Christoph Klein, Founder of ESG Portfolio Management and a former head of ESG at Deutsche Asset Management – now DWS – believes that a new government should turn its attention to getting public pension funds, encouraging them to work with local sustainable finance managers to foster the industry in Germany. It's an opinion echoed by Hannoversche Kassen’s Stremlau, who says Germany's public investment funds should be doing more on ESG: “In most public portfolios there are some basic ESG criteria but there is not a comprehensive ambitious approach and I think there’s no compatibility with Paris-alignment […] there’s room for improvement”.
This is already starting to change, however. The Bundesbank, which runs most of the country’s public pension assets, is shifting €9bn into strategies tracking indices that align with the EU’s new rules for climate-aligned benchmarks. The move is being made on behalf of two civil service schemes (Versorgungsfonds des Bundes and Versorgungsrücklage des Bundes), the fund for the Federal Employment Agency (Versorgungsfonds der Bundesagentur für Arbeit) and the provident fund for long-term care insurance (Vorsorgefonds der sozialen Pflegeversicherung), but it’s hoped it might encourage similar decisions by other players in Germany.
What the parties promise
McLellan’s FNG has produced an overview of the sustainable finance policies of major German parties currently fighting for power. All apart from the far-right Alternative Für Deutschland – which did not respond to FNG’s questions – agreed on the importance both of sustainability in finance, and of finance in the fight against climate change.
On some issues, the parties that will potentially form the Traffic Light Coalition – the SPD, Greens and FDP – broadly agree. They are all favourably disposed towards the EU’s Sustainable Finance Disclosures Regulation, for example, with the Greens describing it as “an important brick in the road to sustainable financial markets”.

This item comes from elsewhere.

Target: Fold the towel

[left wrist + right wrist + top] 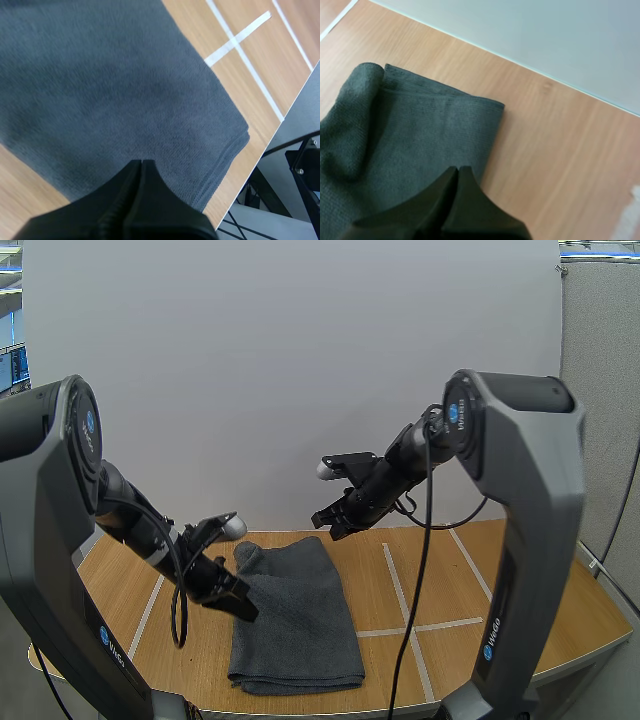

But there are some differences, too. Both the Greens and SPD think public investment funds should ditch fossil fuels, and that German development bank KfW should promote sustainability abroad (something it already does). The FDP is more conservative, agreeing that the public sector should be a role model for sustainable finance, but shying away from any mention of fossil fuel divestment.
Both the Greens and FDP are critical of the EU taxonomy, but their objectives pull in opposite directions: the FDP wants to encourage “a faster pace of innovation” by letting investors decide what they think is sustainable, while the Greens want a framework based on scientific evidence and not political preference.
Germany's last election, back in 2018, was followed by more than four months of political wrangling before a new coalition could be agreed. The same process will have to take place this time around, so it's unclear which version of the government will head to Glasgow in November for COP26. But whatever the time frame, the new coalition will be at the helm for a crucial period of development for sustainable finance in Germany, Europe and the world.